» About this task:
Give the data again exactly, without images.

» Available data:
++++++++++++++++++++
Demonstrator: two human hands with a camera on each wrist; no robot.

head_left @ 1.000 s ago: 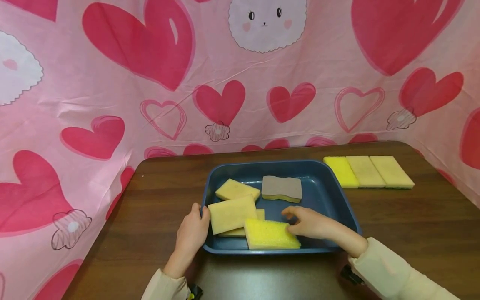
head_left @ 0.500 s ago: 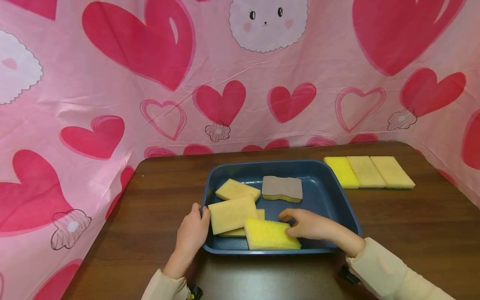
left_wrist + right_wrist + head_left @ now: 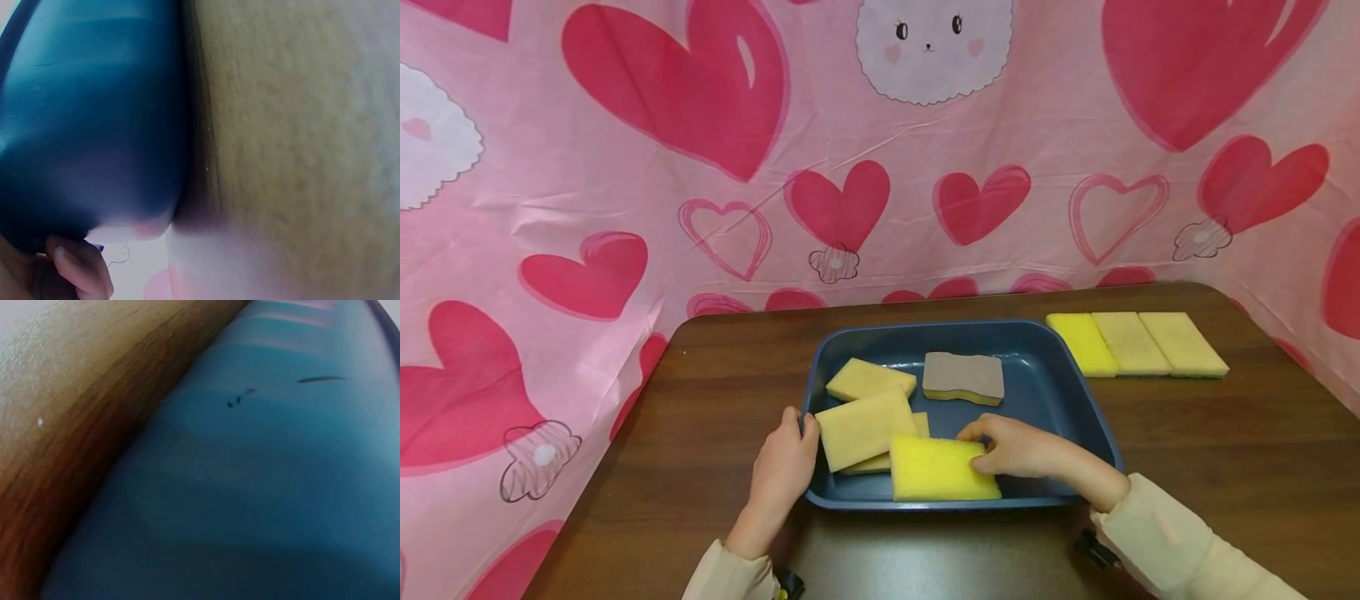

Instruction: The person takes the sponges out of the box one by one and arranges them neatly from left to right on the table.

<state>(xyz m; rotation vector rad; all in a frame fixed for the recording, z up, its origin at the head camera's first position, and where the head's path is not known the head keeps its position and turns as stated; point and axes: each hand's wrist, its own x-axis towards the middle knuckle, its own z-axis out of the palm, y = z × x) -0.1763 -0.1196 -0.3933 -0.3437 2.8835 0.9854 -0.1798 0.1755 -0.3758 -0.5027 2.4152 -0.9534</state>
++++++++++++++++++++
» Exercise answer:
Demonstrator: two human hands with a camera on each wrist; no robot.

head_left @ 1.000 s ago: 
head_left @ 0.500 s ago: 
left_wrist + right_wrist + head_left @ now: 

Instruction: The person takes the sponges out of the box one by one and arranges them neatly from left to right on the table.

<state>(xyz m; rotation vector rad; all in a frame fixed for the recording, z up, its origin at the head camera's first position, and where the head's path is not known the head keeps its position and turns as stated; point and axes: each hand's wrist, its own x-axis towards the middle knuckle, its own z-axis out of the palm, y = z × x) -0.1763 -0.1196 -0.3933 -0.3437 2.8835 0.9854 -0.1798 0.1755 -0.3758 -0.5027 2.4152 -0.9534</state>

This output is now finished.